Work to be completed: Report every line below that carries the word "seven".

Provided data:
Segment Open

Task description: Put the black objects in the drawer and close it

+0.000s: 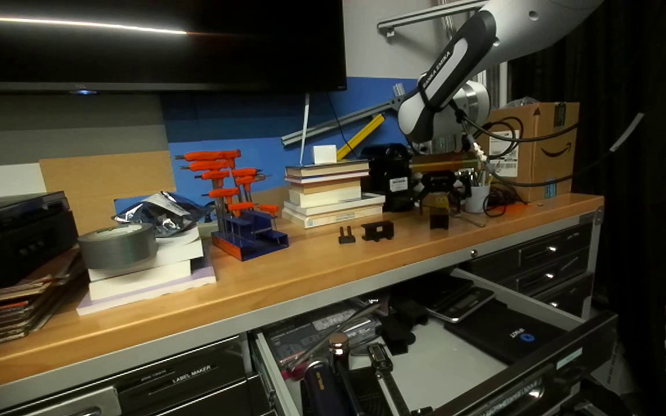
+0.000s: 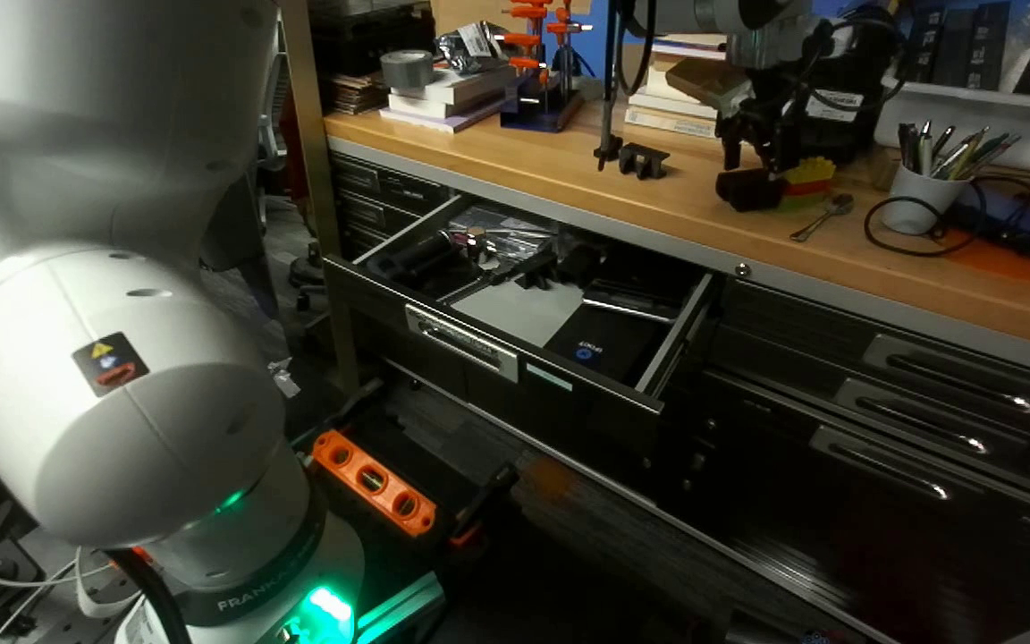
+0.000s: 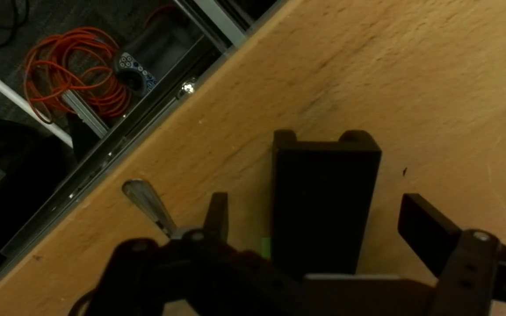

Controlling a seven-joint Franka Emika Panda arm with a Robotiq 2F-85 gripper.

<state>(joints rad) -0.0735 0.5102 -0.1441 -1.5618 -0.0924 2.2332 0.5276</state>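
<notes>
- Near: drawer (image 2: 524,309), pulled out beneath the tabletop (image 1: 310,263).
- On that tabletop: two-pronged black piece (image 1: 346,237) at left, black bracket (image 1: 378,230) beside it, black block (image 2: 747,190) at right.
- Just above the block: the tool (image 3: 316,213), released, jaws parted.

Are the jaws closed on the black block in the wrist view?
No, the jaws stand open, with wooden benchtop showing along both sides of the black block.

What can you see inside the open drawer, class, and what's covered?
The drawer holds calipers, a silver-edged device, a black case and more. Whatever lies beneath them, or under the worktop, is covered.
</notes>
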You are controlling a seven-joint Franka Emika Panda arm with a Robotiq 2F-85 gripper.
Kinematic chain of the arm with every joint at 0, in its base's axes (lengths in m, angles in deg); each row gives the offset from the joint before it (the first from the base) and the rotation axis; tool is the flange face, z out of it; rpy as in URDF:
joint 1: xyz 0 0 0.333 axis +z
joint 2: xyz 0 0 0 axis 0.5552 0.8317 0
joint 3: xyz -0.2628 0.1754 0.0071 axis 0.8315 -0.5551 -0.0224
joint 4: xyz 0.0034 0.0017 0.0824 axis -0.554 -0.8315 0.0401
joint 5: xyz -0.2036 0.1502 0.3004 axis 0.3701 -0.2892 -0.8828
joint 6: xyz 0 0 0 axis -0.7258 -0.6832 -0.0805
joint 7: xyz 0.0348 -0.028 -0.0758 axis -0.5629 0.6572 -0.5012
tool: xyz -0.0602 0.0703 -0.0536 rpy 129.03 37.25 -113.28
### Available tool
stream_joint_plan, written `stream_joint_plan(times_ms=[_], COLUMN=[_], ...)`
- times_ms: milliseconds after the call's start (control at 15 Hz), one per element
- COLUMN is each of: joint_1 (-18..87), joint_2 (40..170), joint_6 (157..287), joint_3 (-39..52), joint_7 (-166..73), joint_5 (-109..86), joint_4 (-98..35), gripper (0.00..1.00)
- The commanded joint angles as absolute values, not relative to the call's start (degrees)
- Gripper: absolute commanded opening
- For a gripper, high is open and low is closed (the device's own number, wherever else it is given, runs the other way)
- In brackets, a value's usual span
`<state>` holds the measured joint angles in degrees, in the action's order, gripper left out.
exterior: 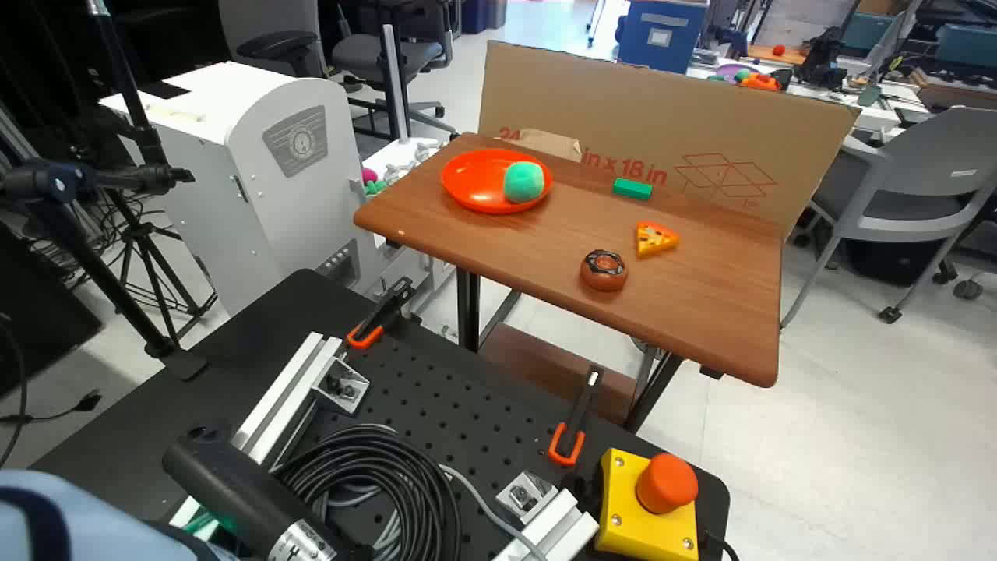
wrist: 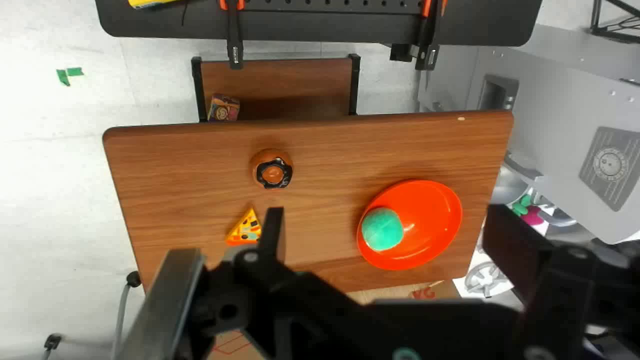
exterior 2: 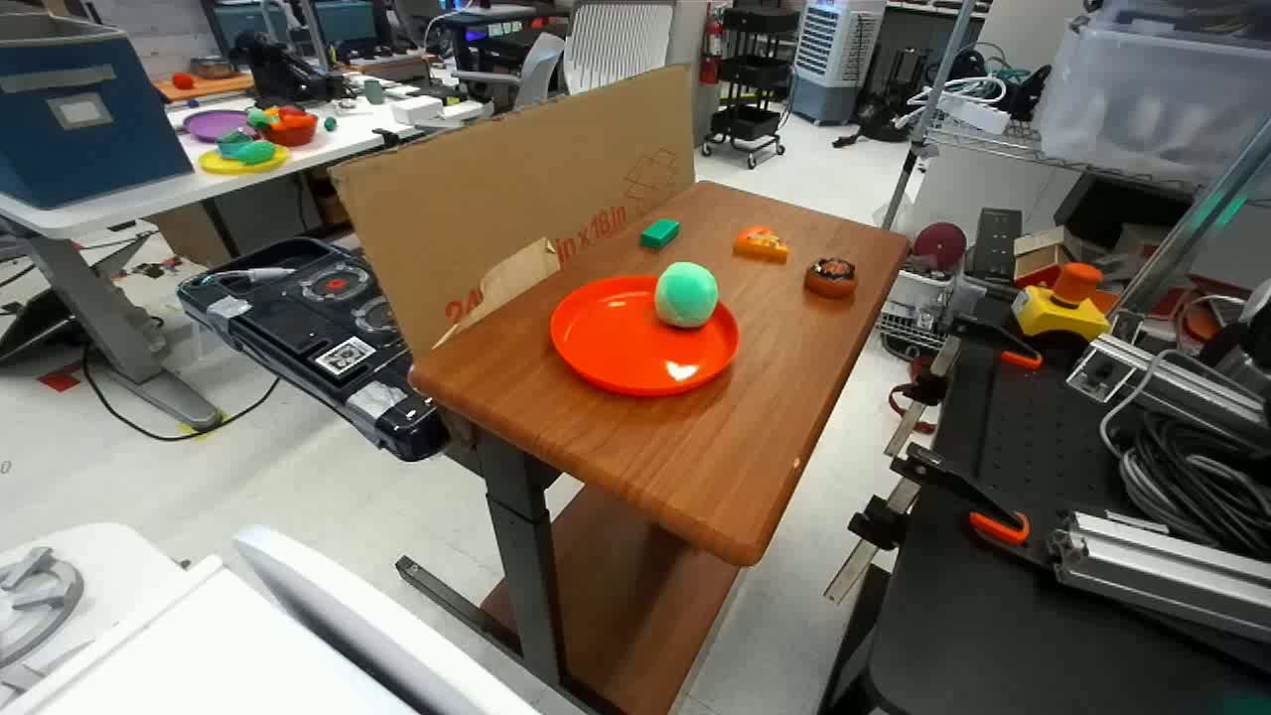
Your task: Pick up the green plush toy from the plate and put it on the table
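1. Wrist view has the best look: the green plush toy is sitting on the plate, off-centre and right up by the rim. Both exterior views show the same thing, so it's on the plate for sure.
2. The plate's that bright orange round one, resting on the table toward one short end.
3. Jaws on the gripper are spread wide, fingers well apart at either side of the wrist shot, with the toy and the plate showing in the gap between them. That's just how they line up in the picture; can't tell how high up it is.
4. Also on the table: a little orange-yellow pizza slice, and a brown donut near it, not touching. In an exterior view you get a green block too, lying close to the cardboard panel that stands along the back edge.
5. Lower shelf under the table has a small patterned box on it, print too small for me to read.
6. Past the table's front edge, across a gap, is the black perforated board with two clamps on its edge, a coil of black cable, and a yellow box with a fat orange button. White machine stands near the plate end of the table.
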<state>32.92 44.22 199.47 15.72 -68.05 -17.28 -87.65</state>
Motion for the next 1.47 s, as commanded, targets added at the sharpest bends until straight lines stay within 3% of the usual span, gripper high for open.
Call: stream_joint_plan(times_ms=[0, 467, 867, 1400], joint_1=[32.3, 32.3, 34.6, 36.1], joint_2=[44.4, 45.1, 58.5, 86.7], joint_6=[199.3, 199.4, 201.5, 208.7], joint_3=[15.2, 14.8, 9.0, -1.0], joint_7=[-68.4, -67.9, -60.7, -46.6], joint_5=[-17.7, -17.4, -19.3, -16.9], joint_4=[-87.5, -87.1, -80.7, -62.8], gripper=[1.0, 1.0, 1.0, 1.0])
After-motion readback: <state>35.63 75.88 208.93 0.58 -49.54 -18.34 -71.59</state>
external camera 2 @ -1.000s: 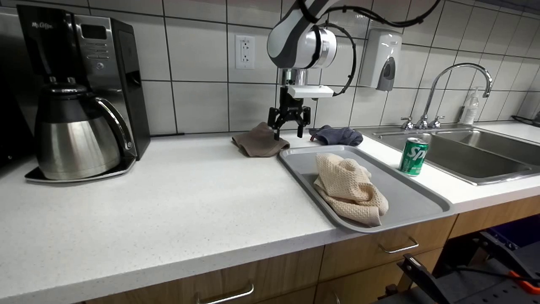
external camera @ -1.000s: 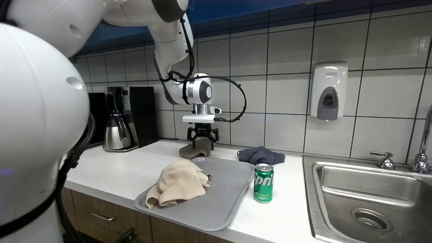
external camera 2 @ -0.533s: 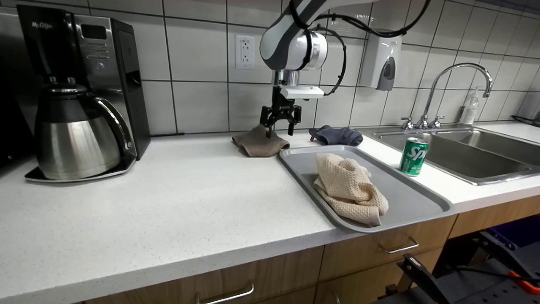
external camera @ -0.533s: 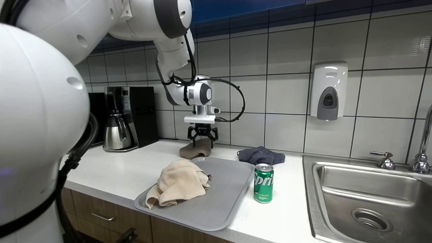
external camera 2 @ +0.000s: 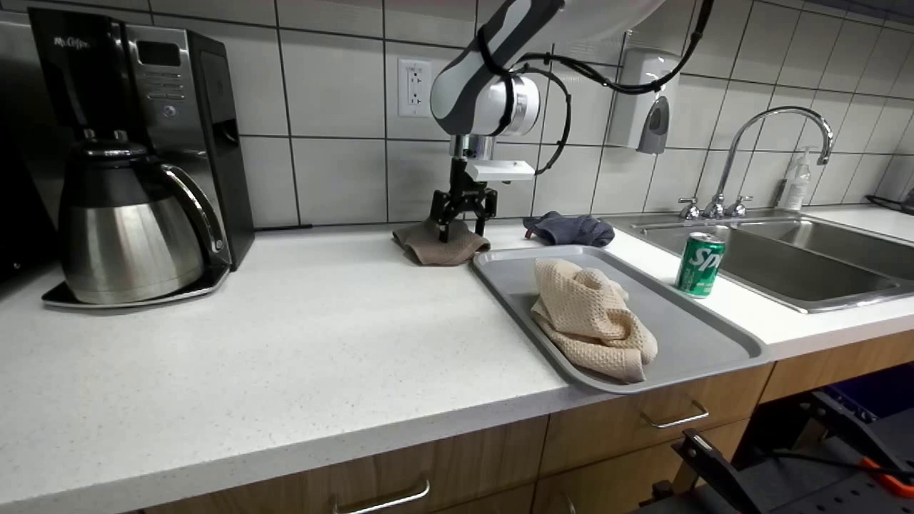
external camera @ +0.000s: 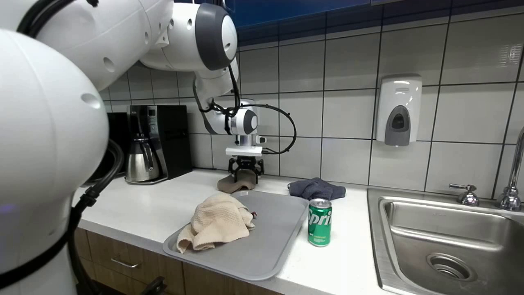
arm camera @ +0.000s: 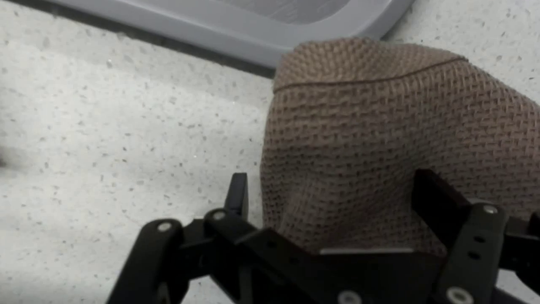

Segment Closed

Exercise result:
Controlling a seven-joint Franka Emika Panda arm with a Robotiq 2F-85 gripper.
You are controlling a seven-joint Franka Emika Panda arm with a Robotiq 2F-85 gripper.

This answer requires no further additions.